Problem to work on
Only the pictures should be left out; write out all other data exactly.

####################

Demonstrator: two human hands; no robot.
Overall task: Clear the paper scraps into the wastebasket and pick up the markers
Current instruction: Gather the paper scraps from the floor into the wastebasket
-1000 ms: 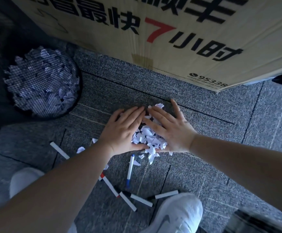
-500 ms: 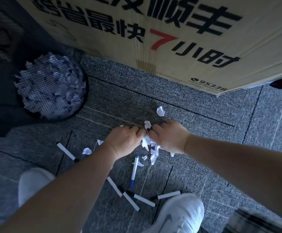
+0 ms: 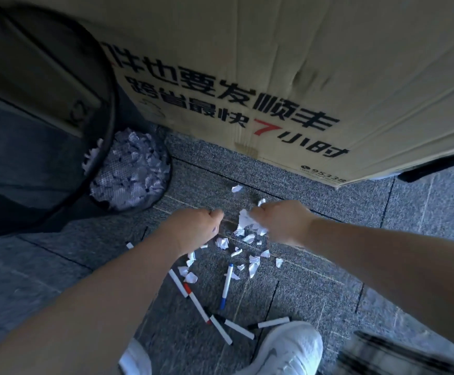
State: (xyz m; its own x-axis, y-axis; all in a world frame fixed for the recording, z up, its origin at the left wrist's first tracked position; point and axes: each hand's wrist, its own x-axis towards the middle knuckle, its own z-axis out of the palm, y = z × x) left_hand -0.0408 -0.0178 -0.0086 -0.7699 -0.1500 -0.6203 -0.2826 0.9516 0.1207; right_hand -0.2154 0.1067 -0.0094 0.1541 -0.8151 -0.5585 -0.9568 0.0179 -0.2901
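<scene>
My right hand (image 3: pixel 280 221) is closed on a bunch of white paper scraps (image 3: pixel 244 219) that stick out of its left side, lifted over the grey carpet. To its left, my left hand (image 3: pixel 196 228) is a closed fist; whether it holds scraps is hidden. More loose scraps (image 3: pixel 253 262) lie scattered under and in front of both hands. Several white markers lie nearer to me: a blue-capped marker (image 3: pixel 226 286), a red-capped marker (image 3: pixel 196 303), and black-capped ones (image 3: pixel 269 323). The black mesh wastebasket (image 3: pixel 107 136), with paper in its bottom (image 3: pixel 131 171), stands at the left.
A big cardboard box (image 3: pixel 301 77) with black and red print stands right behind the scraps. My white shoes (image 3: pixel 288 350) are at the bottom edge beside the markers. A dark object (image 3: pixel 382 355) lies at the lower right. Grey carpet tiles (image 3: pixel 423 226) extend to the right.
Both hands went from flat over the pile to closed fists, then rose and drew apart. Several scraps dropped back onto the carpet. The view tilted up, showing more of the wastebasket's rim.
</scene>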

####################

Response to the exercise
Demonstrator: two human hands; no robot.
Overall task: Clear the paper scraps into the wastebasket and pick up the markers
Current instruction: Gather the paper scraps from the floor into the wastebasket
-1000 ms: 
-500 ms: 
+0 ms: 
State: (xyz m; its own x-axis, y-axis; all in a world frame fixed for the recording, z up, its origin at the left wrist's first tracked position; point and axes: each hand's wrist, its own x-axis towards the middle knuckle, its own z-axis out of the palm, y = z × x) left_hand -0.0408 -0.0178 -0.0086 -0.7699 -0.1500 -0.6203 -0.2826 0.9516 0.1207; right_hand -0.2154 0.1067 -0.0094 0.1541 -0.8151 -0.5585 -0.9568 0.0179 -0.2901
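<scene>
My right hand (image 3: pixel 280 221) is closed on a bunch of white paper scraps (image 3: pixel 244 219) that stick out of its left side, lifted over the grey carpet. To its left, my left hand (image 3: pixel 196 228) is a closed fist; whether it holds scraps is hidden. More loose scraps (image 3: pixel 253 262) lie scattered under and in front of both hands. Several white markers lie nearer to me: a blue-capped marker (image 3: pixel 226 286), a red-capped marker (image 3: pixel 196 303), and black-capped ones (image 3: pixel 269 323). The black mesh wastebasket (image 3: pixel 107 136), with paper in its bottom (image 3: pixel 131 171), stands at the left.
A big cardboard box (image 3: pixel 301 77) with black and red print stands right behind the scraps. My white shoes (image 3: pixel 288 350) are at the bottom edge beside the markers. A dark object (image 3: pixel 382 355) lies at the lower right. Grey carpet tiles (image 3: pixel 423 226) extend to the right.
Both hands went from flat over the pile to closed fists, then rose and drew apart. Several scraps dropped back onto the carpet. The view tilted up, showing more of the wastebasket's rim.
</scene>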

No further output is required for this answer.